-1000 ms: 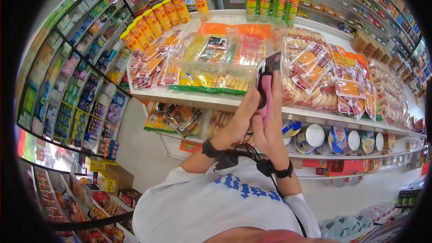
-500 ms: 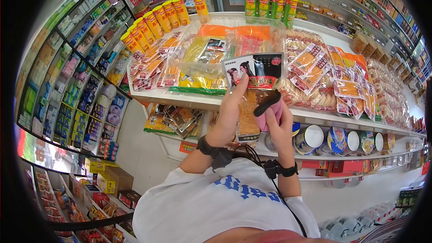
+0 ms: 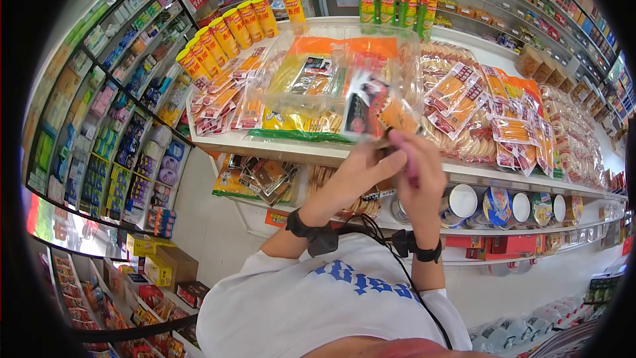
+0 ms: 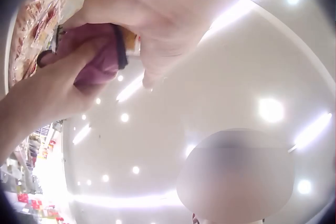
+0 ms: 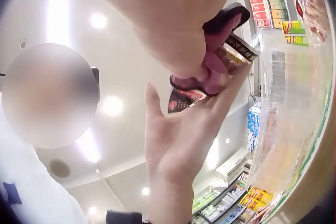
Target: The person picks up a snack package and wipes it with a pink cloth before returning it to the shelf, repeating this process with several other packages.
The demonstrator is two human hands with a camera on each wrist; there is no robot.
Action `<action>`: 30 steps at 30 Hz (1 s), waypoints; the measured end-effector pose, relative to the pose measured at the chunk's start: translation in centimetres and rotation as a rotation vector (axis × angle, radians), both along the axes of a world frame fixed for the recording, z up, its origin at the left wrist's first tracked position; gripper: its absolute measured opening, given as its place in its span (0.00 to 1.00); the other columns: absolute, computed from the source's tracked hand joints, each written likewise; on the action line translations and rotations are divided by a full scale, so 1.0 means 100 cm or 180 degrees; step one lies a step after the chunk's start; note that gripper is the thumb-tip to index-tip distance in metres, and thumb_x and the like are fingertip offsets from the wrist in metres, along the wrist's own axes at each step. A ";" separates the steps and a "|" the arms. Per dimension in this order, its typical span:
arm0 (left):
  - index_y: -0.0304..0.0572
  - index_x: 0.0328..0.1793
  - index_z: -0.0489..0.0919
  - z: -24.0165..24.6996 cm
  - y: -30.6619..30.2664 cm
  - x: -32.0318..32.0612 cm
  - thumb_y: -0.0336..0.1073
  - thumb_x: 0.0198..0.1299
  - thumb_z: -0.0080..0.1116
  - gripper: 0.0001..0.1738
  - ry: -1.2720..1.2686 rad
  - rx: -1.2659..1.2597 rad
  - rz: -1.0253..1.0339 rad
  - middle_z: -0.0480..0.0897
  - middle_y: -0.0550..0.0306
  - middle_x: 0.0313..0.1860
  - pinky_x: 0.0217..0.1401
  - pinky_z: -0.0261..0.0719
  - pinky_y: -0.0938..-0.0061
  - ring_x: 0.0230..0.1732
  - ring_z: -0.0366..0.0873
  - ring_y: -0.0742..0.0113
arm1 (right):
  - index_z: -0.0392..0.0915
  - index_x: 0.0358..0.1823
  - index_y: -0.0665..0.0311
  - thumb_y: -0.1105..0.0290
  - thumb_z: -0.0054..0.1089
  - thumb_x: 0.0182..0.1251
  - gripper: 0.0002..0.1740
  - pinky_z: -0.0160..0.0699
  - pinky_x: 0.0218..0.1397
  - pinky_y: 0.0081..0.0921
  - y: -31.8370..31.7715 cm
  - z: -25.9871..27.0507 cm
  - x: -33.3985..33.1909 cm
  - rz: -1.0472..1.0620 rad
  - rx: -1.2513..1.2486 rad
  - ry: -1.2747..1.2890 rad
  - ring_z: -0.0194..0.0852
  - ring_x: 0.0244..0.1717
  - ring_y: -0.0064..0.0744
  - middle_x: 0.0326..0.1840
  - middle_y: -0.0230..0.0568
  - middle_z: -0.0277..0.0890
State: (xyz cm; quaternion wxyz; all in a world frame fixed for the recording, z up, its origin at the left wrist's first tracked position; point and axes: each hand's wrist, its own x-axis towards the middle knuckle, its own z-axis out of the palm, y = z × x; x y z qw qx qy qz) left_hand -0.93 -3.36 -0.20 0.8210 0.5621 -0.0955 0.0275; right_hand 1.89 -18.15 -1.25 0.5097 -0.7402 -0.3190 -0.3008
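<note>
A flat snack packet (image 3: 363,103), printed black, white and red with an orange-brown part, stands tilted and blurred above the counter edge in the head view. My right hand (image 3: 424,167) pinches a pink cloth (image 3: 405,159) with black edging against the packet. In the right wrist view the curled fingers press the cloth (image 5: 215,74) over it, and black packet ends (image 5: 181,102) stick out. My left hand (image 3: 363,174) touches the packet from the other side. Its fingers look straight in the right wrist view, with the thumb (image 5: 152,100) standing apart.
A clear plastic tray (image 3: 278,96) with snack bags sits on the white counter (image 3: 199,138). Yellow-lidded cans (image 3: 225,38) line its back. Small orange packets (image 3: 457,96) are piled at the right. Bowls and tubs (image 3: 462,200) stand on the shelf below.
The packet went from edge-on to face-up, and now tilts upward again, blurred by motion. My left thumb has come off its face. The pink cloth has moved up against the packet.
</note>
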 end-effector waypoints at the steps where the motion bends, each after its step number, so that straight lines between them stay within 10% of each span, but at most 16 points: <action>1: 0.33 0.73 0.63 0.005 0.005 -0.001 0.45 0.70 0.57 0.33 0.0413 -0.0020 0.0093 0.73 0.52 0.65 0.64 0.71 0.74 0.63 0.72 0.67 | 0.80 0.52 0.69 0.88 0.61 0.47 0.26 0.77 0.58 0.36 0.005 0.002 -0.003 0.0222 -0.0112 -0.0052 0.78 0.55 0.48 0.55 0.49 0.78; 3: 0.38 0.74 0.66 0.003 0.009 0.003 0.44 0.72 0.56 0.30 0.1188 -0.1223 0.0159 0.78 0.60 0.56 0.54 0.75 0.79 0.53 0.76 0.74 | 0.80 0.52 0.69 0.88 0.61 0.46 0.26 0.76 0.60 0.36 0.007 0.004 -0.005 0.0440 -0.0092 -0.0052 0.77 0.57 0.47 0.57 0.49 0.77; 9: 0.37 0.66 0.73 -0.027 0.017 0.017 0.42 0.74 0.51 0.21 0.0359 -0.0572 0.1004 0.80 0.52 0.58 0.60 0.76 0.69 0.57 0.79 0.63 | 0.70 0.64 0.72 0.84 0.55 0.62 0.26 0.66 0.69 0.32 0.002 -0.011 -0.003 0.0061 0.1297 0.0790 0.70 0.62 0.35 0.67 0.49 0.68; 11: 0.43 0.74 0.69 -0.024 0.025 -0.005 0.17 0.61 0.53 0.33 -0.1781 0.3213 0.2005 0.82 0.48 0.57 0.60 0.74 0.74 0.58 0.80 0.59 | 0.62 0.70 0.73 0.79 0.54 0.68 0.29 0.60 0.71 0.30 -0.003 -0.022 0.003 0.0123 0.1364 0.1236 0.65 0.66 0.33 0.66 0.47 0.68; 15: 0.33 0.57 0.79 0.019 0.005 -0.003 0.37 0.68 0.62 0.17 -0.0265 0.0404 0.1422 0.82 0.62 0.51 0.53 0.76 0.77 0.50 0.77 0.77 | 0.68 0.65 0.72 0.78 0.62 0.63 0.28 0.69 0.64 0.27 0.005 0.006 0.000 0.0795 0.0941 0.1554 0.72 0.59 0.28 0.59 0.43 0.75; 25: 0.33 0.58 0.78 0.003 0.042 0.008 0.34 0.63 0.66 0.19 -0.0212 0.1280 0.0724 0.84 0.57 0.50 0.53 0.78 0.75 0.49 0.80 0.73 | 0.78 0.51 0.70 0.77 0.67 0.62 0.16 0.72 0.48 0.15 -0.004 -0.003 0.008 0.0438 0.1328 0.1901 0.74 0.44 0.15 0.43 0.32 0.80; 30: 0.31 0.56 0.80 0.014 0.031 0.005 0.30 0.63 0.66 0.17 -0.0114 0.0383 0.1183 0.84 0.58 0.49 0.53 0.78 0.77 0.49 0.80 0.75 | 0.78 0.51 0.68 0.68 0.62 0.71 0.13 0.71 0.45 0.17 -0.002 -0.005 0.010 0.0095 0.1745 0.1747 0.73 0.42 0.16 0.44 0.31 0.79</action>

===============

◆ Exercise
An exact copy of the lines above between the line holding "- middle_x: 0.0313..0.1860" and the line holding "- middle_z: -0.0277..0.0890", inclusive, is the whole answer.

◆ Exercise answer
  - middle_x: 0.0313..0.1860
  - pinky_x: 0.0217..0.1401
  - pinky_z: -0.0261..0.0719
  - pinky_y: -0.0938..-0.0061
  - ring_x: 0.0230..0.1732
  - ring_z: -0.0366..0.0873
  - ring_y: -0.0742..0.0113
arm1 (right):
  - index_z: -0.0392..0.0915
  - index_x: 0.0358..0.1823
  - index_y: -0.0665..0.0311
  - thumb_y: -0.1105..0.0290
  - thumb_z: -0.0054..0.1089
  - thumb_x: 0.0182..0.1251
  - gripper: 0.0002..0.1740
  - pinky_z: -0.0160..0.0699
  - pinky_x: 0.0218..0.1397
  - pinky_y: 0.0081..0.0921
  - y: -31.8370..31.7715 cm
  - z: -25.9871..27.0507 cm
  - x: -33.3985..33.1909 cm
  - rz: -1.0472..1.0620 rad
  - rx: -1.2513..1.2486 rad
  - ry: -1.2747..1.2890 rad
  - ring_z: -0.0194..0.0852
  - ring_x: 0.0244..0.1717
  - ring_y: -0.0064..0.0744
  - middle_x: 0.0326..0.1840
  - middle_y: -0.0230..0.0568
  - middle_z: -0.0277..0.0890

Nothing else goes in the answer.